■ Directions
Pull out of the data below the stretch of lines bounded by the one containing "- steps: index" and the one containing "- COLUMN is", both bounds included, unchanged.

■ Data records
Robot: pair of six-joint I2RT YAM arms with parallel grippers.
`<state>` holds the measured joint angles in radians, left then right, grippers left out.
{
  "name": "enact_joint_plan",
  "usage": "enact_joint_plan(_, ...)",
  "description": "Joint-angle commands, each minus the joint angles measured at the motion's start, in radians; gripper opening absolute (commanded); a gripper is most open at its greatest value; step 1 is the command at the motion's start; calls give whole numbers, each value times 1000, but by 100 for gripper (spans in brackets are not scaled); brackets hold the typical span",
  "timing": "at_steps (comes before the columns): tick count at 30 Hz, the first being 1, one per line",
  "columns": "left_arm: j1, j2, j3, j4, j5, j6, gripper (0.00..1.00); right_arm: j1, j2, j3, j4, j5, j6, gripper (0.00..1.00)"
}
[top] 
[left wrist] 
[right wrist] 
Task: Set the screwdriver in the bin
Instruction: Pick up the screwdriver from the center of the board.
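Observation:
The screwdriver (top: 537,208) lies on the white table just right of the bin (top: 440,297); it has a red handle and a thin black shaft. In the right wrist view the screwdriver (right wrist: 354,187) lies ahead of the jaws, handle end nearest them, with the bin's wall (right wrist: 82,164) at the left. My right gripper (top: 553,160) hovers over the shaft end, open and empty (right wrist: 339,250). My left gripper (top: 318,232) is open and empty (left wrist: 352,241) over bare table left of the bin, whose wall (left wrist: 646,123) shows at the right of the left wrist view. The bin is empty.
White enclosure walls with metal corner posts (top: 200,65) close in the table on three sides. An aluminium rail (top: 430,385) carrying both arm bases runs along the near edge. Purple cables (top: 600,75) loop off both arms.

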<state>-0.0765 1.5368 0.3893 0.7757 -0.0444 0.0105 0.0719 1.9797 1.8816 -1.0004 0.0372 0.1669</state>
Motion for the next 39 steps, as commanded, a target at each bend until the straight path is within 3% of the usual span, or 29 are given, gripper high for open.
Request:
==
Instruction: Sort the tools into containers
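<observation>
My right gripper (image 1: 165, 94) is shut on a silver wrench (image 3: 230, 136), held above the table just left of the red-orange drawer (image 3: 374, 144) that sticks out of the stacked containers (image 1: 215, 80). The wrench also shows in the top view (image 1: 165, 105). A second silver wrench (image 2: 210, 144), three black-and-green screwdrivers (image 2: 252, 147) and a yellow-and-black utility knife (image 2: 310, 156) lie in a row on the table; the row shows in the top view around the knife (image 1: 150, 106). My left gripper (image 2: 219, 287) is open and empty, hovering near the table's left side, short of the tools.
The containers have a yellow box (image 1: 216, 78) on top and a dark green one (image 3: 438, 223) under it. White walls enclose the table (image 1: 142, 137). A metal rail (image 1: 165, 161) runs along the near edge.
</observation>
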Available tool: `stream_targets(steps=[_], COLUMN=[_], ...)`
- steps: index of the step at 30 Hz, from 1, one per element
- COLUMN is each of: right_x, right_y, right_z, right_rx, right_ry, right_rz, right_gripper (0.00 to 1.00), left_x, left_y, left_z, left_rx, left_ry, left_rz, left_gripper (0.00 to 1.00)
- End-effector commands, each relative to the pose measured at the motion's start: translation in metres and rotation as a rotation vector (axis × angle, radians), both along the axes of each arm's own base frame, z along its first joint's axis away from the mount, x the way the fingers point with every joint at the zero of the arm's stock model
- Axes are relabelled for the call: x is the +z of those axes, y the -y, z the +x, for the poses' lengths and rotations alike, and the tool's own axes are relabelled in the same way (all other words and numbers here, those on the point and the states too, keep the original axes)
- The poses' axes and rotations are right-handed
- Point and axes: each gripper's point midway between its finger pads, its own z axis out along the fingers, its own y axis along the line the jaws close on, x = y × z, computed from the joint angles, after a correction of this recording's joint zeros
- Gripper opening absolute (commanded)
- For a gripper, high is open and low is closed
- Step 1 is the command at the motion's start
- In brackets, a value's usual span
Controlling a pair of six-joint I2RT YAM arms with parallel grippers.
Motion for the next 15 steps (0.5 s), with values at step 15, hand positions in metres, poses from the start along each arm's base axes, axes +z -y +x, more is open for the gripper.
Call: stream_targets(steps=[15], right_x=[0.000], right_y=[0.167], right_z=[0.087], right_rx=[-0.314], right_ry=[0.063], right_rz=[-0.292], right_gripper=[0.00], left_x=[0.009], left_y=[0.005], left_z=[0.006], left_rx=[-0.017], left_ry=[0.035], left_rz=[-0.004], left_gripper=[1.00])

■ Exercise answer
- steps: index of the step at 30 Hz, from 1, one per element
- COLUMN is each of: right_x, right_y, right_z, right_rx, right_ry, right_rz, right_gripper (0.00 to 1.00), left_x, left_y, left_z, left_rx, left_ry, left_rz, left_gripper (0.00 to 1.00)

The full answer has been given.